Après environ une heure et demie de débats, les avocats d'Assange et les procureurs britanniques représentant le gouvernement américain ont conclu leurs arguments. Les juges chargés de l'affaire, Victoria Sharp et Jeremy Johnson, ont commencé à se chuchoter. Une partie de leurs commentaires pouvait être entendue dans un micro chaud, mais le seul mot que je pouvais distinguer était « discriminatoire ». Sharp a ensuite annoncé que le tribunal s'ajournerait pendant dix minutes, puis les juges nous feraient savoir « où nous en sommes ».

Dans la salle de débordement où se trouvait la majeure partie de la presse, la confusion régnait. Alors que nous discutions entre nous de ce que cela pourrait signifier, un journaliste a plaisanté : « Où en sommes-nous ? Nous sommes devant les cours royales de justice. Après plus de vingt minutes d’absence des juges, il est devenu évident qu’ils prenaient une décision.

Il faudrait près d'une demi-heure avant le retour des juges. Sharp a annoncé qu'Assange avait obtenu un appel complet pour savoir s'il serait victime de discrimination en tant que ressortissant étranger ou s'il se verrait refuser le droit à la liberté d'expression. Sharp a rejeté un appel sur la question de la peine de mort, mais toutes les parties étaient déjà d'accord sur le fait que l'assurance était suffisante.

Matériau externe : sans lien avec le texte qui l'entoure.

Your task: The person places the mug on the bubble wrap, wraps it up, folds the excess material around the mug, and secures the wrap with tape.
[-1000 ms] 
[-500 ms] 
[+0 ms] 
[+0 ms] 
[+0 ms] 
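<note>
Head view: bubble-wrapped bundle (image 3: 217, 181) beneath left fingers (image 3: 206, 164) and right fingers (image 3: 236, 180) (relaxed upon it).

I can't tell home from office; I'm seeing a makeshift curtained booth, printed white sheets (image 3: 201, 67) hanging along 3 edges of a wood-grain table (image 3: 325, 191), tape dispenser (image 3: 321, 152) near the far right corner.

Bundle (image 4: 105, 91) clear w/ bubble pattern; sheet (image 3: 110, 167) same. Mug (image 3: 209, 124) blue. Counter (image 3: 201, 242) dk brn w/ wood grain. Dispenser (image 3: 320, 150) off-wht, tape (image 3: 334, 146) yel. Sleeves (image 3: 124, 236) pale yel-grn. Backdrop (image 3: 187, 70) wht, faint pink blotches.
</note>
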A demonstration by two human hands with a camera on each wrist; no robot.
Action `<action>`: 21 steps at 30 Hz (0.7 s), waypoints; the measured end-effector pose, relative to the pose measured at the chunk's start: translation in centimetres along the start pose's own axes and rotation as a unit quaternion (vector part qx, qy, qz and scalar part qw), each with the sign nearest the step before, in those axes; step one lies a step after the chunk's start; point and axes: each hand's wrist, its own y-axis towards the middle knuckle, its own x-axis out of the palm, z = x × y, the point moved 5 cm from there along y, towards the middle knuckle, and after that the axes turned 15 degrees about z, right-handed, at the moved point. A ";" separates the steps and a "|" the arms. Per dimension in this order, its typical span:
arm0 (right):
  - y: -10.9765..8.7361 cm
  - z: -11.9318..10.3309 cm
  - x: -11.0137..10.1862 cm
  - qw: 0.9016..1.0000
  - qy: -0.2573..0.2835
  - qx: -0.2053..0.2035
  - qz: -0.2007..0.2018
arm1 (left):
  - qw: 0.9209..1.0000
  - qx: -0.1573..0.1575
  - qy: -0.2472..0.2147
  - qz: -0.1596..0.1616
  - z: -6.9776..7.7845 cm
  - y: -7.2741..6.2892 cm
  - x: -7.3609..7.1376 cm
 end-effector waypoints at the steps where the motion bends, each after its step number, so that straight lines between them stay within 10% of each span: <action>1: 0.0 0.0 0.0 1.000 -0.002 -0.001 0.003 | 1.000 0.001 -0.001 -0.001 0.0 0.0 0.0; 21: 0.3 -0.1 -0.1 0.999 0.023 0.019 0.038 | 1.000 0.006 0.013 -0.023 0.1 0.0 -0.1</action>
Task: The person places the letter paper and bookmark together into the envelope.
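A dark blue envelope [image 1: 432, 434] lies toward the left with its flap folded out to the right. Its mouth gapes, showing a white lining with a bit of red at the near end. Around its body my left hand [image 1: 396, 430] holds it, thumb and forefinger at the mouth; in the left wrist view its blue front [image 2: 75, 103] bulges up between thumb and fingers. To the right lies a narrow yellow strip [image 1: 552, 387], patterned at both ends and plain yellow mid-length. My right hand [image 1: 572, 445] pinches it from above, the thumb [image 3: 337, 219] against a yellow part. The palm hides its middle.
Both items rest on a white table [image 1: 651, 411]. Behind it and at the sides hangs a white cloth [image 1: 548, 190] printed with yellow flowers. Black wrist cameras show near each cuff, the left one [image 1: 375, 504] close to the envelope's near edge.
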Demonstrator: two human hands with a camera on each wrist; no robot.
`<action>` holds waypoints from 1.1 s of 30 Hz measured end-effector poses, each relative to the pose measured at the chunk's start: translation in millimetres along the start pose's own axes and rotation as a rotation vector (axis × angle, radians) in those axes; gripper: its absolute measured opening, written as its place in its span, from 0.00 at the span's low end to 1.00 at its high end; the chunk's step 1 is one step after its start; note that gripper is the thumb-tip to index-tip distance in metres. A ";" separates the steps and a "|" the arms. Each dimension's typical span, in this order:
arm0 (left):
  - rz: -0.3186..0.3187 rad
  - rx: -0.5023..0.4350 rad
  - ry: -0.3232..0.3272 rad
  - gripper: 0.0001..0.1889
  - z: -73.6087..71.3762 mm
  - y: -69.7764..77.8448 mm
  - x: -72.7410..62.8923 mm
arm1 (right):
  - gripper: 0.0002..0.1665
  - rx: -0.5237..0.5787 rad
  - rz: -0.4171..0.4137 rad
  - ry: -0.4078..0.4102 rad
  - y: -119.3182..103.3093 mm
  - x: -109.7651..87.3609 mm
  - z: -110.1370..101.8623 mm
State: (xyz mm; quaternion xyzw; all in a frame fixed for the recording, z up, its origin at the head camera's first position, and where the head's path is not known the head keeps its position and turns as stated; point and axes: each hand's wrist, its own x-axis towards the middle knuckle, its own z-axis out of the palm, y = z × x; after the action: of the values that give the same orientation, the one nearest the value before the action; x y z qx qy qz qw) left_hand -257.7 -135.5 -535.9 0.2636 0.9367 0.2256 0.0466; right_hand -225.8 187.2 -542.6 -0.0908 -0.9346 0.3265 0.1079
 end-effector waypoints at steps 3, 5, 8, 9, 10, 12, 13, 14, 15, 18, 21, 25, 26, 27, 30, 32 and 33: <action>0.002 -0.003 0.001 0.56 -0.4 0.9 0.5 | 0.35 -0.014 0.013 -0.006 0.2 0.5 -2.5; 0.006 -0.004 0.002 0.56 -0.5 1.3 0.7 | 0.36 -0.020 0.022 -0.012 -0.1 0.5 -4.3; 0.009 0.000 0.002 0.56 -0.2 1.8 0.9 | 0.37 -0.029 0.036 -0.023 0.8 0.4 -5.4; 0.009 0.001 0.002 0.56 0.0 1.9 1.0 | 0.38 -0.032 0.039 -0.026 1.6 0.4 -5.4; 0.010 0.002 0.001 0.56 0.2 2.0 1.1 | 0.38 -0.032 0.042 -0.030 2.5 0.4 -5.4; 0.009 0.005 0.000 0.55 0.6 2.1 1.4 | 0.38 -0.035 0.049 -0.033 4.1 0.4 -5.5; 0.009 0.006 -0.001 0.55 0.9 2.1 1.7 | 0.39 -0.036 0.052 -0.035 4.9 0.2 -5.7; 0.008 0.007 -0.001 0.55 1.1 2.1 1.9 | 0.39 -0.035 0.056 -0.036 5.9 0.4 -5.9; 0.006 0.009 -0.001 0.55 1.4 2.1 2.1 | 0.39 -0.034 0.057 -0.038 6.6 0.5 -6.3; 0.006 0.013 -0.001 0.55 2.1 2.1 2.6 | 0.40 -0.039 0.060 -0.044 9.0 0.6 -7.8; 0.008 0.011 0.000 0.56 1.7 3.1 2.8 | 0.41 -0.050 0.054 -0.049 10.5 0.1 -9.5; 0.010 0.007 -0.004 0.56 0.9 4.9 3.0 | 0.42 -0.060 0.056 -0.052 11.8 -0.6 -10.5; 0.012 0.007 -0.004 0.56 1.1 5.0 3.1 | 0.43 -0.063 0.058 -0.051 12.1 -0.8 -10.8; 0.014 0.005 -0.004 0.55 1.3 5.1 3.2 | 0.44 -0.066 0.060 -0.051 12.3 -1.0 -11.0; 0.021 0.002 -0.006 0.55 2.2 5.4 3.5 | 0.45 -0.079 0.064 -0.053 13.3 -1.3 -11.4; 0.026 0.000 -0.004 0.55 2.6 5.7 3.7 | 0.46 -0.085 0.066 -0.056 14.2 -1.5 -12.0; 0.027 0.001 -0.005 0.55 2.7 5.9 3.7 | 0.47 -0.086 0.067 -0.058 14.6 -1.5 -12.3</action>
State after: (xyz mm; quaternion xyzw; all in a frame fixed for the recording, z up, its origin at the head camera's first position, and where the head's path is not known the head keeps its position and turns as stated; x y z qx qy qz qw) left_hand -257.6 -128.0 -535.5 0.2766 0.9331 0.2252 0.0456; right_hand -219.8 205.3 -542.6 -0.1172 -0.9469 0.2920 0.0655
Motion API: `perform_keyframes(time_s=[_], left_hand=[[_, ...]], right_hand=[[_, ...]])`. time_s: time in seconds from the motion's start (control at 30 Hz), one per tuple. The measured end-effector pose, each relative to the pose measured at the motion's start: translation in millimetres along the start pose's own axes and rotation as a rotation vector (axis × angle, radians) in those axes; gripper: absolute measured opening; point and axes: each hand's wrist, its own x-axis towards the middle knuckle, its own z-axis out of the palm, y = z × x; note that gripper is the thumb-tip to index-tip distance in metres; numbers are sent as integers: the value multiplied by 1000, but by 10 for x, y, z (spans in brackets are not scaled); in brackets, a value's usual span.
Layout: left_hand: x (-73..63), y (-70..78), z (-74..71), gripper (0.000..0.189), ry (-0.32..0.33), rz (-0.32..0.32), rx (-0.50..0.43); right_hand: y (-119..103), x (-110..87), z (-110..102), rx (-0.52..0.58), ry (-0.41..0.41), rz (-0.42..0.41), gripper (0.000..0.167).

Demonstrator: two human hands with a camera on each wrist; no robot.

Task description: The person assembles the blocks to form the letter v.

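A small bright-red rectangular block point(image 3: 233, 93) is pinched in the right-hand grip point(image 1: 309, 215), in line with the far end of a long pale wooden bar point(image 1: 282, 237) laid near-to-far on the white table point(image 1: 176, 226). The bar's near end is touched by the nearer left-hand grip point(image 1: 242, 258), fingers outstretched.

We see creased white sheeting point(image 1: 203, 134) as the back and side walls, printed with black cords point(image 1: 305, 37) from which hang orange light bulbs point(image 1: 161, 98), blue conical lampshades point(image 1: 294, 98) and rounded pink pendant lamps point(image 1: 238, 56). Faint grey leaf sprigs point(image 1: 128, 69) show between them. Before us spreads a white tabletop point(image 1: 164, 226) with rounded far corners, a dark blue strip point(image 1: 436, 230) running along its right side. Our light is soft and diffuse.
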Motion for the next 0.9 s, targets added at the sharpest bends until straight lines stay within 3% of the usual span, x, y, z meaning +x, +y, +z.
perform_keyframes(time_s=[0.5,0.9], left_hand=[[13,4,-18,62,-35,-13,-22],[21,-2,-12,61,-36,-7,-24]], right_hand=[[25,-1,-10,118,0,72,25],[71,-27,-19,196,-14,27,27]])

La Haute Cour avait essentiellement dit aux États-Unis quoi dire pour avoir gain de cause. Et pourtant, les États-Unis ne parvenaient même pas à y parvenir. Le tribunal avait également lié les mains de la défense. Et malgré les obstacles apparemment insurmontables, ils ont triomphé.

La victoire d'Assange

Les partisans d’Assange ont commencé à se rassembler devant la Cour royale de justice deux heures avant l’audience. Lorsque la nouvelle de ce qui s’était passé dans la salle d’audience est parvenue aux centaines de manifestants à l’extérieur, il y a eu une nette liesse.

La victoire d'Assange devrait être célébrée par tous ceux qui attachent de l'importance à la liberté de la presse. Assange n’est cependant pas hors de danger. Les deux juges ont accordé à Assange le droit de faire appel, mais ils n’ont pas statué en faveur des arguments. Et les arguments que les avocats d’Assange peuvent avancer restent extrêmement limités.

L’extradition d’Assange a été remplie de rebondissements, ce qui rend impossible de prédire ce qui va se passer ensuite, ce qui est d’autant plus déconcertant que la Haute Cour semble indifférente à de nombreuses questions fondamentales en matière de liberté de la presse et de droits de l’homme. La décision de mars donne l’impression que les juges de la Haute Cour voulaient approuver la persécution d’un journaliste, mais les avocats américains et britanniques ont commis une erreur telle qu’elle a rendu cela impossible. Aujourd’hui, ces mêmes juges ont adressé un blâme retentissant aux États-Unis. Les juges qui estiment que poursuivre Assange pour son journalisme ne viole pas son droit à la liberté d’expression pourraient-ils bloquer l’extradition vers les États-Unis, étant donné que les États-Unis pourraient ne pas lui accorder les droits du premier amendement en tant que ressortissant étranger ?

L’incertitude mise à part, les partisans d’Assange ont raison de célébrer une rare victoire juridique. La défense d’Assange aura une autre chance de lutter contre son extradition. Quiconque se soucie de la liberté de la presse devrait s’efforcer de la faire prévaloir.